What is being asked
Look through the lines below for the word "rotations", and copy every line that has it.

Data below
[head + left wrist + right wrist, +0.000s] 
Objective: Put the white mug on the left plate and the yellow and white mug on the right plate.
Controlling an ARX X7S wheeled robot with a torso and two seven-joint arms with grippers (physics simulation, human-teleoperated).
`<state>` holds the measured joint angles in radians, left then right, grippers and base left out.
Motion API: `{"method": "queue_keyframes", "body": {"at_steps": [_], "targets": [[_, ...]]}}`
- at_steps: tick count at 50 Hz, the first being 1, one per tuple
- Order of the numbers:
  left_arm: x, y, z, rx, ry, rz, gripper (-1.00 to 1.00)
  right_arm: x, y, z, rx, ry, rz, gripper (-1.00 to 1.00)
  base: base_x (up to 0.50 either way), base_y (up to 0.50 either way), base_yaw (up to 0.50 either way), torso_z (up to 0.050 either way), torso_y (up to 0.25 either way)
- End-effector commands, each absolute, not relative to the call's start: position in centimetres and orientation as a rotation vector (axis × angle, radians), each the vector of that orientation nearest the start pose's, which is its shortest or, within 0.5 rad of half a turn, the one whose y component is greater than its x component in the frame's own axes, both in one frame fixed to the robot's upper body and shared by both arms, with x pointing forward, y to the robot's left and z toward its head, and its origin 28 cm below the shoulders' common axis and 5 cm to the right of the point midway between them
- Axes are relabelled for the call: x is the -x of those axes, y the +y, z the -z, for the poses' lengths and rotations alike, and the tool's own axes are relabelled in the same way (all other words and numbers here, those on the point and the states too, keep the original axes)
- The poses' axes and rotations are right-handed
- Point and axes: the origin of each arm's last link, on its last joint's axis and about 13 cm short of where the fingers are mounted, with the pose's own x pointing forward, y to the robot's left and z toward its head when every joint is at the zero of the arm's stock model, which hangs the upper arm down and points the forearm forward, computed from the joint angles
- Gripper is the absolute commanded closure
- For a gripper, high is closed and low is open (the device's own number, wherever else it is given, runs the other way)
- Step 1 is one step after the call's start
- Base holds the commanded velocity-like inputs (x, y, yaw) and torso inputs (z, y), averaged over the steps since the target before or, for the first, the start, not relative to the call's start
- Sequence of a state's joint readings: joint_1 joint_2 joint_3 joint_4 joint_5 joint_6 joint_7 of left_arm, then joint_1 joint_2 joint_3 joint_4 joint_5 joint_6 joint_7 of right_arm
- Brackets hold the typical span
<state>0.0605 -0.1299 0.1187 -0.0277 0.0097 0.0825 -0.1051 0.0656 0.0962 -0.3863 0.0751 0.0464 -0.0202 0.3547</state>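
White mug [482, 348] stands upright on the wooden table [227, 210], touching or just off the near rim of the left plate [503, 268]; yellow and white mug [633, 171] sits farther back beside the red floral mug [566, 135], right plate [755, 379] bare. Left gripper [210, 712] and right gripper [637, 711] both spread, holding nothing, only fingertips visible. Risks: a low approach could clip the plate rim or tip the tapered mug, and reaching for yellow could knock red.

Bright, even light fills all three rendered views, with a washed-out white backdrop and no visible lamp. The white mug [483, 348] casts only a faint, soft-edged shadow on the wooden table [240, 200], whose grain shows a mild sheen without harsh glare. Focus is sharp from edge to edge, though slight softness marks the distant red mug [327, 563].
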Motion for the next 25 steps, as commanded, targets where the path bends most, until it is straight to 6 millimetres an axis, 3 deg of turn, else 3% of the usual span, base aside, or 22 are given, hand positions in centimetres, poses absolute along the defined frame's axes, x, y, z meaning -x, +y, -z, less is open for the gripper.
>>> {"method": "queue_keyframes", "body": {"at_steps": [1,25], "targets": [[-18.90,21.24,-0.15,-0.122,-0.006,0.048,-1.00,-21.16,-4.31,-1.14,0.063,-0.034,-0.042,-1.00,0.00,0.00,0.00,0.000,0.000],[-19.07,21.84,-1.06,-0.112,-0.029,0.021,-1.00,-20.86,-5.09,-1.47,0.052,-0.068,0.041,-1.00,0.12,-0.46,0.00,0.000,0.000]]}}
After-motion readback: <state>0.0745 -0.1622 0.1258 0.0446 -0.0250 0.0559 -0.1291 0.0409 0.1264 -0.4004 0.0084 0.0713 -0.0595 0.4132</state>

Response area
- Axes are relabelled for the call: x is the -x of those axes, y the +y, z the -z, for the poses' lengths and rotations alike, and the tool's own axes are relabelled in the same way (all other words and numbers here, those on the point and the states too, keep the original axes)
- The poses' axes and rotations are right-handed

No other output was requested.